• **WHAT YOU ARE ASKED TO DO**: Take the entries that follow and return exactly the lines from the one holding "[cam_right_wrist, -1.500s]" through the one holding "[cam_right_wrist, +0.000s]", both included. Nothing else is needed.

• **RECORDS SHOWN**:
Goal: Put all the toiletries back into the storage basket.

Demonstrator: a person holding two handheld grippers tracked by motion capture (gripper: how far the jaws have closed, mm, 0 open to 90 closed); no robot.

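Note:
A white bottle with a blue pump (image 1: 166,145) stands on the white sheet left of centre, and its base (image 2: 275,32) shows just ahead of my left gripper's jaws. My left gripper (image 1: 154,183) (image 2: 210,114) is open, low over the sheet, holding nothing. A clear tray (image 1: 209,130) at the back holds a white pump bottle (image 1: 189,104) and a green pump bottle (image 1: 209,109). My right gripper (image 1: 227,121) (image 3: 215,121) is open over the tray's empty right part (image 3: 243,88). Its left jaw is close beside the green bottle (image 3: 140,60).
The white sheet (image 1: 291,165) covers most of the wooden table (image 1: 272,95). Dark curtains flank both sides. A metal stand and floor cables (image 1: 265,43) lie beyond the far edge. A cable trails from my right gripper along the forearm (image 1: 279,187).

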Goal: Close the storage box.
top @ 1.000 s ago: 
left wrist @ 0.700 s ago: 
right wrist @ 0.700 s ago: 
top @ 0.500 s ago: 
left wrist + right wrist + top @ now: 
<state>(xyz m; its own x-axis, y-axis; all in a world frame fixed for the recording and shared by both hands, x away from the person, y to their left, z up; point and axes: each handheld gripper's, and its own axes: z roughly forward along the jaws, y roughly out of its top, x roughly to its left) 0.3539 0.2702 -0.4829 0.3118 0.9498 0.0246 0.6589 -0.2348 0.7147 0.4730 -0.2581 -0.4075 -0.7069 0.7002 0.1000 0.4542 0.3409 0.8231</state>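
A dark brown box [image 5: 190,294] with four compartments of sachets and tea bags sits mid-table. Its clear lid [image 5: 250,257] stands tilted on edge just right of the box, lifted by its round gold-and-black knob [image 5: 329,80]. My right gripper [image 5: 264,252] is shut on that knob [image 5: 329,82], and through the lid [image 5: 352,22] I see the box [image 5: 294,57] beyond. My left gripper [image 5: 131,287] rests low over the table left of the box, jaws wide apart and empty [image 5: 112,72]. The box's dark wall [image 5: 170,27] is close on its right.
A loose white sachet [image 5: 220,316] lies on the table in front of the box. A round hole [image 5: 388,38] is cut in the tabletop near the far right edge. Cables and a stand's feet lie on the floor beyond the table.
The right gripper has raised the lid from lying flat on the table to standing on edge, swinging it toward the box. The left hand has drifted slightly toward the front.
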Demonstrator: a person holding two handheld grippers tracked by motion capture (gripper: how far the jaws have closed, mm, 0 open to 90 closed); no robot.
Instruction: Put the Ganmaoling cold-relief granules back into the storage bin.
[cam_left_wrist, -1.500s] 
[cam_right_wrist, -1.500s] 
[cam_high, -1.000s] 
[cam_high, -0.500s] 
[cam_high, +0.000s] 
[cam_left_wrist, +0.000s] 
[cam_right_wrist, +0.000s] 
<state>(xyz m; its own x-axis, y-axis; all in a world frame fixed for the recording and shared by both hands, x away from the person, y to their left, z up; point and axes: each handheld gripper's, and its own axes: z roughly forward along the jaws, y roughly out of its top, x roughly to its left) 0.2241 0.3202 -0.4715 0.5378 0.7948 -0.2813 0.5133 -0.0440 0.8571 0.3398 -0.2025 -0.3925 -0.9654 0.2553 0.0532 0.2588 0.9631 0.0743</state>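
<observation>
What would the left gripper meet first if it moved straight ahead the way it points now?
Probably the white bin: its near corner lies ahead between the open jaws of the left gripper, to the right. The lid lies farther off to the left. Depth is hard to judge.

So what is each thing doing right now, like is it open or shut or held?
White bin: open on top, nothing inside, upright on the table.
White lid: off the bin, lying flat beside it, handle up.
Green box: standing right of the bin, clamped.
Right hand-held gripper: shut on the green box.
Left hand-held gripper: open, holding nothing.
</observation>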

• **ANSWER SECTION**:
[cam_right_wrist, -1.500s] 
[cam_high, -1.000s] 
[cam_high, -0.500s] 
[cam_high, +0.000s] 
[cam_left_wrist, +0.000s] 
[cam_right_wrist, +0.000s] 

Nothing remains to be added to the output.